Will guide tired salmon back to sea
Researchers are about to uncover the secret life of kelts in the river. These winter-survivors are important for securing the salmon population, and now researchers seek to help them pass obstacles in the river come spring.
– We know very little about what influences the swimming patterns of kelts, but we know that this is a very important life stage for salmon, says Kelt2SEA project manager Ana Silva at the research centre HydroCen and the Norwegian institute of Nature research.
Researchers have already succeeded in making guiding solutions for salmon smolt. However, providing cost-effective downstream solutions for salmonid kelts is still one of the major remaining challenges when it comes to safe two-ways passage of migrating fish, particularly past hydropower installations in large river systems.
–The ultimate goal is to get the salmon safely past turbines and dams so they can reach the sea and survive for a new spawning season, says Silva.
Will study how kelts react to hydrodynamics and flow discharge fluctuations in the river
Atlantic salmon kelts are adult salmon that have spawned in the river and stayed in the river over winter. These individuals start their downstream migration back to the sea for foraging to survive and return as repeat spawners the following year.

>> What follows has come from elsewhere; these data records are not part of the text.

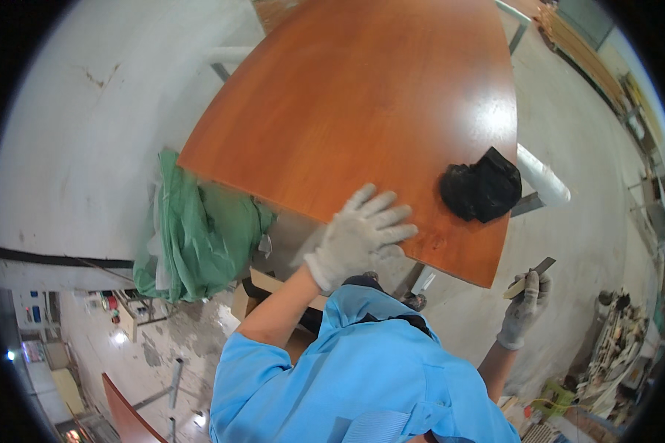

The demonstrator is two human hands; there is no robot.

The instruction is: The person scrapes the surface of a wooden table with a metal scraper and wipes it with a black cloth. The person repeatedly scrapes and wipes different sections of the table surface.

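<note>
A large reddish-brown wooden panel [347,111] with a glossy surface stretches out in front of me. My left hand [358,236], in a whitish work glove, lies at the panel's near edge with its fingers spread and nothing in them. Off to the right, beyond the panel's corner, my right hand [526,310] wears a similar glove. Its fingers are closed round a scraper [543,266] with a flat dark blade and a pale handle. A bunched black cloth [482,184] rests on the panel near its right edge.
Metal supports [543,177] carry the panel from below. A green sack [192,229] stands against the panel's left corner, beside a cardboard box [266,284]. Scrap pieces [613,354] are heaped at the right. Another reddish panel [125,413] shows at the lower left.
</note>
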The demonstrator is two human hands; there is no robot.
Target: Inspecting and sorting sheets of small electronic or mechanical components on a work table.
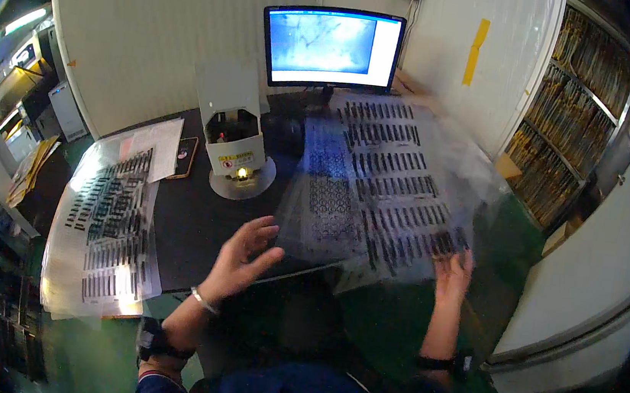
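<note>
Head view: observed left hand point(246, 254) empty, fingers parted, above front edge of dark table point(189, 222). Noted right hand point(451, 278) at near right corner of patterned transparent film point(393, 182); cannot tell, owing to blur, whether pinching or only touching. Located film on table's right side, before lit monitor point(332, 45), overhanging front edge. Judged handling partway: spread out already, final placement apparently unsettled; left-hand film pile point(119, 214) untouched.

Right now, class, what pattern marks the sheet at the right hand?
The sheet bears rows of short dark bars; best view: head.
</note>
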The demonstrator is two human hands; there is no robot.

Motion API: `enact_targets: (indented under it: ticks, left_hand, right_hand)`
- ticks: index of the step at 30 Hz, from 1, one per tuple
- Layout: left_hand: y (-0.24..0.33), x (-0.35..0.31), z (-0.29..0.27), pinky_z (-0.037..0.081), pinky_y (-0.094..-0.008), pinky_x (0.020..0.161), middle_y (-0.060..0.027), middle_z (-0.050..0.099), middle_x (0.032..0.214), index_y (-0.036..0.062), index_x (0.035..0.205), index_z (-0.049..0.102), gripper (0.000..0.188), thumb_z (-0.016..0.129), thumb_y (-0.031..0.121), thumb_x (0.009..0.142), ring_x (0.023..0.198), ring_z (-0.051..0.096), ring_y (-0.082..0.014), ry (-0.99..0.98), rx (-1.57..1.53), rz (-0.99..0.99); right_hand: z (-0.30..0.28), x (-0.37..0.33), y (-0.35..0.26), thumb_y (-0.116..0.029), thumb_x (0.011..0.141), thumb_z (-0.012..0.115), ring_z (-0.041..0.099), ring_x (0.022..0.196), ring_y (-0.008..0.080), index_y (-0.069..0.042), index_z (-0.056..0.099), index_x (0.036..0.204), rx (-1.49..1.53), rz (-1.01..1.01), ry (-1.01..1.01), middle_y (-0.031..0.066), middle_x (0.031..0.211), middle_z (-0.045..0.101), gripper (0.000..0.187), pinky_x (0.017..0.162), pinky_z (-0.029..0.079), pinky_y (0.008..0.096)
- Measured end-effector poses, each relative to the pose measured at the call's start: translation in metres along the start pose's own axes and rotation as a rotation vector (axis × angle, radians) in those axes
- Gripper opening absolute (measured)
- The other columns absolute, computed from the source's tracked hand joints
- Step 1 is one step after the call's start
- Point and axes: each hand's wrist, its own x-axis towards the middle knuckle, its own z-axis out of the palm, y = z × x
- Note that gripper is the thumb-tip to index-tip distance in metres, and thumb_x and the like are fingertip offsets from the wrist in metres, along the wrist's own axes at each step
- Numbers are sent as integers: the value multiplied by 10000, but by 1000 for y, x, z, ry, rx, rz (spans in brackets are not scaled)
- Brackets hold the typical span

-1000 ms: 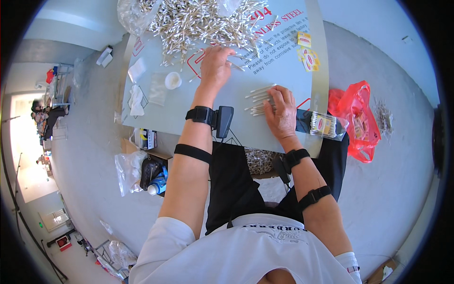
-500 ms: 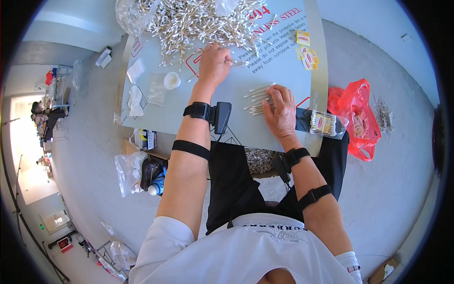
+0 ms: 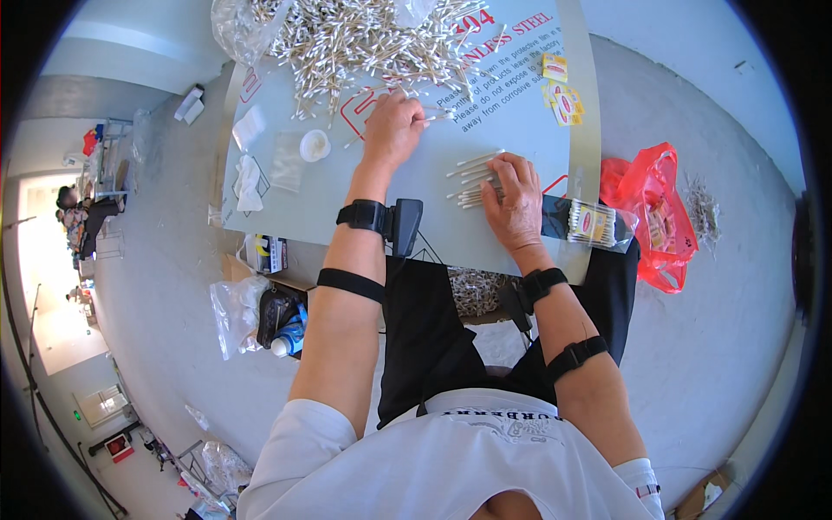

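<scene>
Curling over thin white cotton swabs (image 3: 473,180), the right grip (image 3: 499,176) seemingly steadies their row; whether it or the left grip (image 3: 403,101) is closed is unclear

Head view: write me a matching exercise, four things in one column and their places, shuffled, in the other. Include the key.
Things:
1. large heap of thin white-tipped cotton swabs
2. small round white tub
3. thin red plastic bag
4. small flat yellow labels

Places:
A. outside the right edge of the pale grey-blue tabletop
B. on the tabletop, beyond the left hand
C. on the tabletop near its right edge, farther out than the right hand
D. on the tabletop, left of the left hand

Pairs: 1-B, 2-D, 3-A, 4-C
</scene>
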Motion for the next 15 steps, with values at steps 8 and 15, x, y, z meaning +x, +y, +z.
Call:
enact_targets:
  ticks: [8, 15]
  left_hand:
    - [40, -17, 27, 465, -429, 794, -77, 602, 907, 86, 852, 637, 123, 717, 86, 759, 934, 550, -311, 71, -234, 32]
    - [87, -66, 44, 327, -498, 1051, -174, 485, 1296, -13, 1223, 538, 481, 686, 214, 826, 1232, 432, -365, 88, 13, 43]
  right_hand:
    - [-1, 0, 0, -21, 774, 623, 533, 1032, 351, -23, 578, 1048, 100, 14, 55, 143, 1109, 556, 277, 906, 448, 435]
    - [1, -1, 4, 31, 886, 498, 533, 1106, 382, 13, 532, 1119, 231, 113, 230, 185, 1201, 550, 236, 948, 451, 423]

Kelts cease feeding at the beginning of their migration to spawn in the river, which together with the spawning rigors, can cause them to lose almost half their original body weight. A fast return to the sea is then vital for their survival. Nonetheless, the majority of kelts choose to stay in the river over the winter instead of migrating immediately after spawning. The researchers do not know exactly why some salmon choose to spend the winter in the river. Maybe spawning took such a toll that they needed a bit of a break before heading back to the sea?
NINA-forsker Ana Silva leder prosjektet for HydroCen.
When spring finally comes, they start their downstream migration to the sea. During migration, if they have to spend energy overcoming man-made obstacles, the chances are high that they die before reaching the oceans food supply.
– If we can better understand the swimming behaviour of the kelts, then we can develop some solutions to help them past dams and other obstacles in the river, says Silva.
She works as a researcher at the Norwegian Institute for Nature research (NINA) and is one of the world's leading experts on fish behaviour.
In her project Kelt2Sea, there is an interdisciplinary team of researchers and experts from several countries and disciplines, from engineers to biologists and ecologists.
Laboratory experiments with live fish
At the moment, the researchers are preparing experiments that are to be done in the laboratories of the power company Vattenfall in Sweden. In the "Laxeleratorn" flume they will measure the fish's response to different velocities and acceleration that commonly exist in the vicinity of a hydropower plant station.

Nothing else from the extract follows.